Pas suffisant pour assurer le renouvellement de cette spécialité de médecine de ville qui est passée en dessous de la barre des 2 000 praticiens au niveau national. Et les perspectives en terme de démographie médicale sont franchement inquiétantes. De sources syndicales, si rien n’est fait, deux tiers de ces gynécologues de proximité devraient disparaître d’ici une dizaine d’années.

« Ce que nous déplorons, explique Suzanne Dat, c’est l’inertie des pouvoirs publics alors qu’il faudrait former tout de suite quatre fois plus de jeunes diplômés. Notre sentiment, c’est que le gouvernement se dit, qu’après tout, le suivi gynécologique des femmes pourrait parfaitement être assuré par des médecins généralistes. Ce qui est faux. La gynécologie médicale est un maillon indispensable à la santé des femmes présent à la fois sur le suivi mais aussi au niveau de la prévention », ajoute le Dr Dat. C’est cette relation de confiance et de proximité qui est aujourd’hui en cause : d’après une étude de l’Institut BVA, 70 % des femmes sont suivies régulièrement par un gynécologue de ville contre 15 % seulement par un médecin généraliste. Des femmes qui se disent d’ailleurs très inquiètes pour l’avenir : 86 % d’entre elles considèrent que la pénurie, a déjà, et aura un impact négatif sur leur santé.

Autre argument mis en avant, le rôle des gynécologues de ville en matière de contraception mais aussi de prévention : en matière de dépistage des cancers du col de l’utérus, en vingt ans la pratique régulière des frottis dans les cabinets a permis de diminuer par 4 le nombre de cancers et par deux le nombre de décès. Idem sur le cancer du sein : les femmes qui consultent une gynéco auraient un taux de survie de 25 % supérieur aux autres.

-  À votre avis Êtes-vous prêtes à vous séparer de votre gynéco ?

Sylvie Clamens, 38 ans, professeur de musique. Non, cela m’embêterait. Si les gynécologues de ville venaient à disparaître ce serait une contrainte de plus. À Toulouse, les hôpitaux ne sont pas vraiment proches et le temps d’attente pour un rendez-vous est souvent très long. Déjà qu’avec les gynécologues en ville on attendait longtemps, je n’imagine même pas si toutes les femmes sont obligées d’aller à l’hôpital. Je ne sais pas comment je ferais si ma gynécologue partait à la retraite et qu’elle n’était pas remplacée.

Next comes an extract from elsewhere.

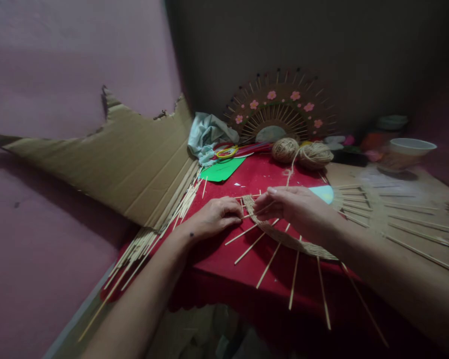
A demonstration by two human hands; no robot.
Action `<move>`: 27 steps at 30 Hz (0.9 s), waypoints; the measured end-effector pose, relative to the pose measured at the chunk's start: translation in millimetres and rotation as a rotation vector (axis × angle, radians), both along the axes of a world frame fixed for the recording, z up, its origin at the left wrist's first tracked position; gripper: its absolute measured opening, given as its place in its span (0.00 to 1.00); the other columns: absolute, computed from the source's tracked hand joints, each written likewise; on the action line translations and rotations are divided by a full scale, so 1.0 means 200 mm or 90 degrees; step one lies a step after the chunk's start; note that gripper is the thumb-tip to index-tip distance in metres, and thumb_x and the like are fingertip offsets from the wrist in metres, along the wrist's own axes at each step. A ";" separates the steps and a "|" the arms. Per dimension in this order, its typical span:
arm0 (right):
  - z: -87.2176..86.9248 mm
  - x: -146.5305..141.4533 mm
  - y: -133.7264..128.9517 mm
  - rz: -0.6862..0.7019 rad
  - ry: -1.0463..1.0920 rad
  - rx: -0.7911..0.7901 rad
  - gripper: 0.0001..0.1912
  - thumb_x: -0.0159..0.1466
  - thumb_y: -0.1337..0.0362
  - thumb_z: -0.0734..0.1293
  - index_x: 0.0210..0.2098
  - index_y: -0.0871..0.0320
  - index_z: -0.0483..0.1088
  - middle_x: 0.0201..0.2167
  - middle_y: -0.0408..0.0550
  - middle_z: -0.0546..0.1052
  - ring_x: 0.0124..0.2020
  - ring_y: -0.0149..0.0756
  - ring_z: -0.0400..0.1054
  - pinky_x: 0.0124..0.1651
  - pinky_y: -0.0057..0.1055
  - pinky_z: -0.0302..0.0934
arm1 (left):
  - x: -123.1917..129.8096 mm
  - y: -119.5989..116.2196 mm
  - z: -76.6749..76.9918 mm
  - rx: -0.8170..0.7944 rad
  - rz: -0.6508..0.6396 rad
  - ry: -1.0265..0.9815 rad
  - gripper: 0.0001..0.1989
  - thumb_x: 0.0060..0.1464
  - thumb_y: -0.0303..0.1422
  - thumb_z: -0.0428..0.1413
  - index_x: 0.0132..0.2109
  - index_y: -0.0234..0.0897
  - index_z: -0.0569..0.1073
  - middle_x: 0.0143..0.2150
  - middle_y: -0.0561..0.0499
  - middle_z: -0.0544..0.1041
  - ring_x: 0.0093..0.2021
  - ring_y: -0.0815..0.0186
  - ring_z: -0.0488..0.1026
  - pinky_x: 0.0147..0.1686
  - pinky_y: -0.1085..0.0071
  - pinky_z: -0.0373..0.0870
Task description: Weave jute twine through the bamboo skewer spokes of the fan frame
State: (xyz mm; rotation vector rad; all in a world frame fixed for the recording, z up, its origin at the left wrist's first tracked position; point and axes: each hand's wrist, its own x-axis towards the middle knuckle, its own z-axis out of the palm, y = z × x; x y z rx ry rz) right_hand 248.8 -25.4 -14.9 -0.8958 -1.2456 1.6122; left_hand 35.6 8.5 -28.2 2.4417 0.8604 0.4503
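A curved band of woven twine [297, 243] crosses several thin wooden sticks [268, 266] that spread out like a fan toward the table's front edge. At the band's left end, my left hand [224, 214] is closed, its fingertips on one stick. My right hand [284, 202] reaches over the band from the right, fingers drawn together and bent, hiding part of the weave. A strand of twine [292, 167] runs from two twine balls [314, 155] down to this hand and disappears behind it; the exact hold is hidden.
Loose sticks [134, 253] lie along the table's left side, beside a large cardboard sheet [134, 169]. Behind are a green card [222, 169], yellow-handled scissors [227, 152], a pale cloth [207, 134] and a flower-decorated stick fan [271, 107]. A cup [407, 154] stands at right.
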 end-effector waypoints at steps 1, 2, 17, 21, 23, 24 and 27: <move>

Michèle Caruso, 52 ans, professeur. Non, en aucun cas. J’ai le même gynécologue depuis une quinzaine d’années. Il va bientôt partir à la retraite et je pense que s’il n’est pas remplacé je serai vraiment très agacée. En effet, je ne me vois pas du tout aller chez un médecin traitant pour faire des examens gynécologiques même si je le connais bien. C’est quand même une spécialité particulière qui mérite d’être sauvegardée. J’espère sincèrement qu’à Toulouse, cela ne va pas se passer de cette façon et que ces médecins seront préservés.

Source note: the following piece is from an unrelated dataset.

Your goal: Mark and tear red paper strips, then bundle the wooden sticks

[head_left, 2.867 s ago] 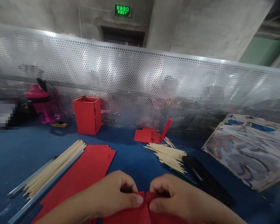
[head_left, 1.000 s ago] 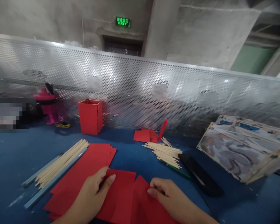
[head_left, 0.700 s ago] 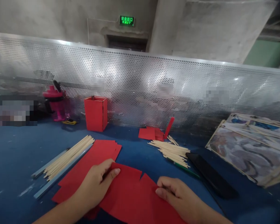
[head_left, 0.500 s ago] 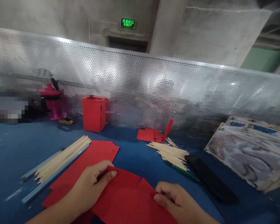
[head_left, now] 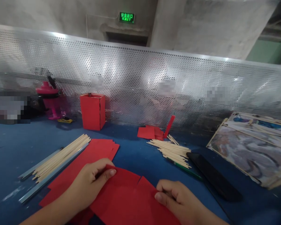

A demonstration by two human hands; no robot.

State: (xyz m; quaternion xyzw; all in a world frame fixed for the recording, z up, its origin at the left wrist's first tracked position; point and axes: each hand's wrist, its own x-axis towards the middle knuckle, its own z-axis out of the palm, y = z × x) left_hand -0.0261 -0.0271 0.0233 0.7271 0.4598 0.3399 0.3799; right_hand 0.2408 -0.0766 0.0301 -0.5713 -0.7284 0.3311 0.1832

Laurie Soulié, 22 ans, étudiante. Cela me créerait des soucis. J’habite au centre-ville car je vais à la faculté pas loin. Du coup, j’ai cherché une gynécologue pas loin de chez moi et qui est facilement accessible. Si ce genre de médecins venait à disparaître en ville, les choses seraient nettement plus compliquées. Avant, j’étais dans une autre ville et j’allais chez la gynéco à l’hôpital parce que je n’avais pas le choix. C’était vraiment très embêtant et je n’avais jamais de rendez-vous avant plusieurs semaines. En France, les spécialités médicales connaissent de vrais problèmes.

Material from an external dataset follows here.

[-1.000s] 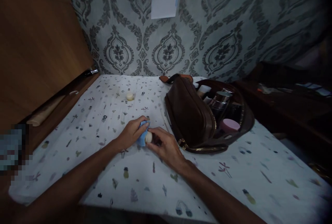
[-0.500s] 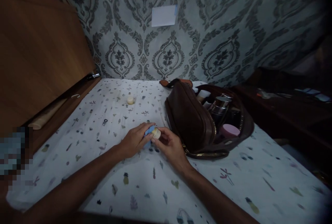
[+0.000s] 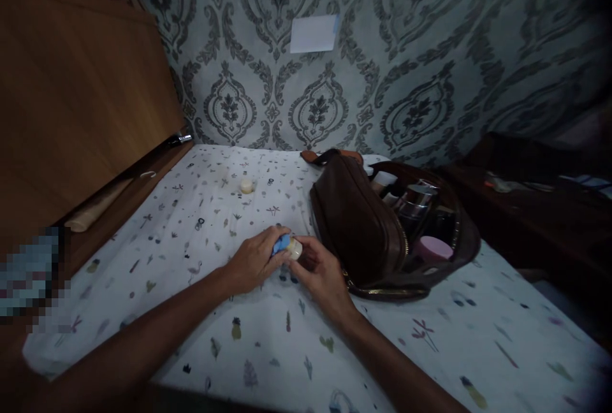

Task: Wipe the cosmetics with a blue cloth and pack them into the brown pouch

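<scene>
Above a tabletop spread with printed cloth, the left hand has its fingers closed on a soft blue piece, held against a small pale jar. The right hand pinches the jar. This handling looks underway, not finished; how much is left cannot be told. Just beyond, right, an open brown bag holds containers. Farther, left, sits another small pale pot, untouched.
</scene>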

Emmanuelle Mauran, 32 ans, mère au foyer. Oui, je trouverais une autre solution. Je viens juste d’arriver à Toulouse, j’ai donc dû trouver un nouveau gynécologue il y a peu de temps. J’ai l’habitude de beaucoup bouger et de déménager souvent donc je ne suis pas très attachée à mon médecin. Certes, s’il y en avait moins ce serait plus difficile d’avoir un rendez-vous rapidement, mais je n’y accorde pas tellement d’importance. Je pense que je serais prête à aller jusqu’à l’hôpital s’il le faut pour me faire examiner.